Assignment
Which lines in the material below contain the word "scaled"? Copy each of them.

#####

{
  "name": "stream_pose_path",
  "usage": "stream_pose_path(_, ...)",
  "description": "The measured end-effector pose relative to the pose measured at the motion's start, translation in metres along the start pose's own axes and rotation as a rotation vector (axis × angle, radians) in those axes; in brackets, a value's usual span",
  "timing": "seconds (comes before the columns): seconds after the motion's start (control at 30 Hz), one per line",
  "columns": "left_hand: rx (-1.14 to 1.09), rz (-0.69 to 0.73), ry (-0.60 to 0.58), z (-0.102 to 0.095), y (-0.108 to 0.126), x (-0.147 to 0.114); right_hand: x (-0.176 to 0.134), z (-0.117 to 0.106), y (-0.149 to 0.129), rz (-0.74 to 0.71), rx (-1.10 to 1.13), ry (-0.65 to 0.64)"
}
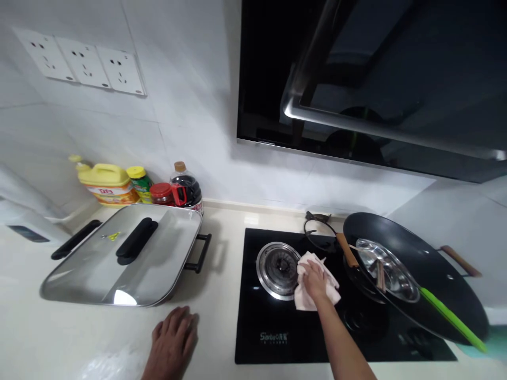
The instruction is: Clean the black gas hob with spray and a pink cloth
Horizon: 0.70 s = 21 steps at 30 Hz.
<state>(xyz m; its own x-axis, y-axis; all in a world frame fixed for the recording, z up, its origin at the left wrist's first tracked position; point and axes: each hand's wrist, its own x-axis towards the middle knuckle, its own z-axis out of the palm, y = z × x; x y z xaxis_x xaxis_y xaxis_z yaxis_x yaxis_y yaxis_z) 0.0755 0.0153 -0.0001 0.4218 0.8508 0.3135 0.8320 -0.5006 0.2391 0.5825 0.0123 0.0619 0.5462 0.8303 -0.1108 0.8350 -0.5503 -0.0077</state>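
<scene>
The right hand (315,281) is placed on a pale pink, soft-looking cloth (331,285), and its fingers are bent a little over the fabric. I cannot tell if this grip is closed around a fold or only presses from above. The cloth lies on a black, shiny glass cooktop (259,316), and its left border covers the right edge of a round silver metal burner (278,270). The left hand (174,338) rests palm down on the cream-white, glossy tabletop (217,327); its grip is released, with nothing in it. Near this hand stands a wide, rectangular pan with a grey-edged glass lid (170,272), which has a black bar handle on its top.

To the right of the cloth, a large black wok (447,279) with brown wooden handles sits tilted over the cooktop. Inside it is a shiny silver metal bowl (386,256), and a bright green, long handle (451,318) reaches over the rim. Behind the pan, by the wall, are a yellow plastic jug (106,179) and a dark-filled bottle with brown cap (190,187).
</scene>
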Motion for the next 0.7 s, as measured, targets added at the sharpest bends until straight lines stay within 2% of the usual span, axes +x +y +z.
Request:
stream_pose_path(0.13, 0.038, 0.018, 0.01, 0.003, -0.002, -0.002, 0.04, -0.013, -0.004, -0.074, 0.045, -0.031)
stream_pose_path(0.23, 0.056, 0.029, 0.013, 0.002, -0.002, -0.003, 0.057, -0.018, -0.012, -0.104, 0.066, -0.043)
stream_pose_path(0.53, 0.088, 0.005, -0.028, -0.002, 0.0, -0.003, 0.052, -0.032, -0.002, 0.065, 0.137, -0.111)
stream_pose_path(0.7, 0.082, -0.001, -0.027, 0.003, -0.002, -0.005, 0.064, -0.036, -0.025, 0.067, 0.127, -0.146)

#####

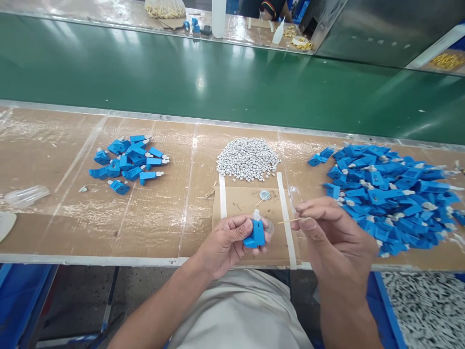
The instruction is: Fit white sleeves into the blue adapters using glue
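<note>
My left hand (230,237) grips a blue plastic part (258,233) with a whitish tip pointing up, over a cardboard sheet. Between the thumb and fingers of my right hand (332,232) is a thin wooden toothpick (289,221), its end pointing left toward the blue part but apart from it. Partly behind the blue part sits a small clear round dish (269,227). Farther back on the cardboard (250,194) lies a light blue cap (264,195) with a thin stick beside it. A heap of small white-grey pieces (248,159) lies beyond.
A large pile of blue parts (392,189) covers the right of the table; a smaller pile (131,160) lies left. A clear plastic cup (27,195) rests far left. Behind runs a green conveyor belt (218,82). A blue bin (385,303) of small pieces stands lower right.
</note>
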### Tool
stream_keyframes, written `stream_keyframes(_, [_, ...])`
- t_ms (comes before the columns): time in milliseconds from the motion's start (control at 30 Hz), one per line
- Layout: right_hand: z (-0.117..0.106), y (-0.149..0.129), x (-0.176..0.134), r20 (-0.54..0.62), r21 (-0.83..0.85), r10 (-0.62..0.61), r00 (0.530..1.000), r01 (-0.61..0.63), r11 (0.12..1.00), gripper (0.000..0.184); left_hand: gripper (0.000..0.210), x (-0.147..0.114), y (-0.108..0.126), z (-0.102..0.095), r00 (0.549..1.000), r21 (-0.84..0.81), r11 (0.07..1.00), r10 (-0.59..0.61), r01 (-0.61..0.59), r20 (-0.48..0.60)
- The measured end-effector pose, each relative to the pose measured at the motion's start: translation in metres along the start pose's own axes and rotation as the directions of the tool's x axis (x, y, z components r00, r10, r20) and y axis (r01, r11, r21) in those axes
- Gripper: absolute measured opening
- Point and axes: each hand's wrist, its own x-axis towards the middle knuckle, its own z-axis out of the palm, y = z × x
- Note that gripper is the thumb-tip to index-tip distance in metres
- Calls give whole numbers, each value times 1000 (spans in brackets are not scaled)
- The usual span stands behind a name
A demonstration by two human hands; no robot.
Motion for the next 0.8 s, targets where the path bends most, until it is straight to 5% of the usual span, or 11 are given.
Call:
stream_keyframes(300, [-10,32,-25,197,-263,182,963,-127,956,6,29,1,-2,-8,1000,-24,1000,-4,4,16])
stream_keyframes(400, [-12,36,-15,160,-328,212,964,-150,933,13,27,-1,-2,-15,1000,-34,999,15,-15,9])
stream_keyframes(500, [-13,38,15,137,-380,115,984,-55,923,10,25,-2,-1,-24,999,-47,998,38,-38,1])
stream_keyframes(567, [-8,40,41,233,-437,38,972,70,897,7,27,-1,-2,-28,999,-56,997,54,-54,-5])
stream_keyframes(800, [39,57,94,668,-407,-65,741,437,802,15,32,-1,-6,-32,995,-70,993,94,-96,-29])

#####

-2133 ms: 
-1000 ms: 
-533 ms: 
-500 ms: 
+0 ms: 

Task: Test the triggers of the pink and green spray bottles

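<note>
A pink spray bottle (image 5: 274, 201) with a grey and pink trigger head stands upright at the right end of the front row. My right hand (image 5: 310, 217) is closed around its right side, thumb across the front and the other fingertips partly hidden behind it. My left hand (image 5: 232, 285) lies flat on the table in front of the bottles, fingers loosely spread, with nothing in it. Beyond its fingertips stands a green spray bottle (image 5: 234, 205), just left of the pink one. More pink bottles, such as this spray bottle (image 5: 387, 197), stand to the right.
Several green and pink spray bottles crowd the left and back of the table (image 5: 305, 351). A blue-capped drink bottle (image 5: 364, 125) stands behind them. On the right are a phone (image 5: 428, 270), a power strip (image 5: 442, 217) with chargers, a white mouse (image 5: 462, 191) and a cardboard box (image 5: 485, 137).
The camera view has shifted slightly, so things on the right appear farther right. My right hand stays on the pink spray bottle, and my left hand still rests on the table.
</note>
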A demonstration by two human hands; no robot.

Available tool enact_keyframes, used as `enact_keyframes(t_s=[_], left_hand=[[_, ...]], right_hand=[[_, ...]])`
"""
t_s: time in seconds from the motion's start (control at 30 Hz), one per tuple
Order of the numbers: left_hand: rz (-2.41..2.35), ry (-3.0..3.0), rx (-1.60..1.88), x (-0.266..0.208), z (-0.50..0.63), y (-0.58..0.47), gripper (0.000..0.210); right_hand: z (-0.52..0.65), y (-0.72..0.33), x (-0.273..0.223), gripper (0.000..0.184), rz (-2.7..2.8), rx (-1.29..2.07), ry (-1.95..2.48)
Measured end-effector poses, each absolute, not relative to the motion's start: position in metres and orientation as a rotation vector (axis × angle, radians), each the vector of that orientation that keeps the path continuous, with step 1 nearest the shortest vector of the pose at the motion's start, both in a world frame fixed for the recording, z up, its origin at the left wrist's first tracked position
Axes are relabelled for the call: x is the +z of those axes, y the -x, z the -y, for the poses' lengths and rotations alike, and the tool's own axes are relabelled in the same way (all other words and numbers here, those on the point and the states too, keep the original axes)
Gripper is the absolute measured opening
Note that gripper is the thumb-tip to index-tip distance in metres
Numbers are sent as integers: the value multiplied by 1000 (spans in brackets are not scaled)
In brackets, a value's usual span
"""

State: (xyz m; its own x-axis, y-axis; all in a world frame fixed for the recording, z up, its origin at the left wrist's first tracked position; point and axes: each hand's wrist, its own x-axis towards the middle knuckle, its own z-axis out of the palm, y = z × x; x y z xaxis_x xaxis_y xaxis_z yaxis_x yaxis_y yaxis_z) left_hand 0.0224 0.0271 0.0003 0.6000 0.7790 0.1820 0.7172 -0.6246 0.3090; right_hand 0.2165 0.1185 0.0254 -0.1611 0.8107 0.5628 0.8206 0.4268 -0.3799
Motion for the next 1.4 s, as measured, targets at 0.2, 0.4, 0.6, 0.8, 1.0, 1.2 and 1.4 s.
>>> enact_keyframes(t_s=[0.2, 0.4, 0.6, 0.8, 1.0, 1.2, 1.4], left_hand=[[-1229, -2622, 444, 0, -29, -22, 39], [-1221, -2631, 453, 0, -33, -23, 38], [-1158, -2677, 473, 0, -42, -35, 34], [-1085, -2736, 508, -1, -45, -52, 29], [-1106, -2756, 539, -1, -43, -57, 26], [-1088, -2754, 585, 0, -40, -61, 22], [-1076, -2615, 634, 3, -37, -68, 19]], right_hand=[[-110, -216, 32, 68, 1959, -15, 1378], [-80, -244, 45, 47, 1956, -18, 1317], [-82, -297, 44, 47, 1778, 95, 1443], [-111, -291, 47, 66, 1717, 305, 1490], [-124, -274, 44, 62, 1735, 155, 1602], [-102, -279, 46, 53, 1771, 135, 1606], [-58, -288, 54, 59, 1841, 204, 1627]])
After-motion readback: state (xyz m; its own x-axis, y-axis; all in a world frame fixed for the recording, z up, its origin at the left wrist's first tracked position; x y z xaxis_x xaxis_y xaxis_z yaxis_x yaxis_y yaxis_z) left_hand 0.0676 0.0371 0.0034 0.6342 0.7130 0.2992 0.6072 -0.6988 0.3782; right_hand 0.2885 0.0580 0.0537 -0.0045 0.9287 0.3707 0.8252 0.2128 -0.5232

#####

Problem solution
- Calls give whole numbers, each value times 1000 (spans in brackets are not scaled)
Numbers are sent as integers: the value multiplied by 1000 (spans in brackets are not scaled)

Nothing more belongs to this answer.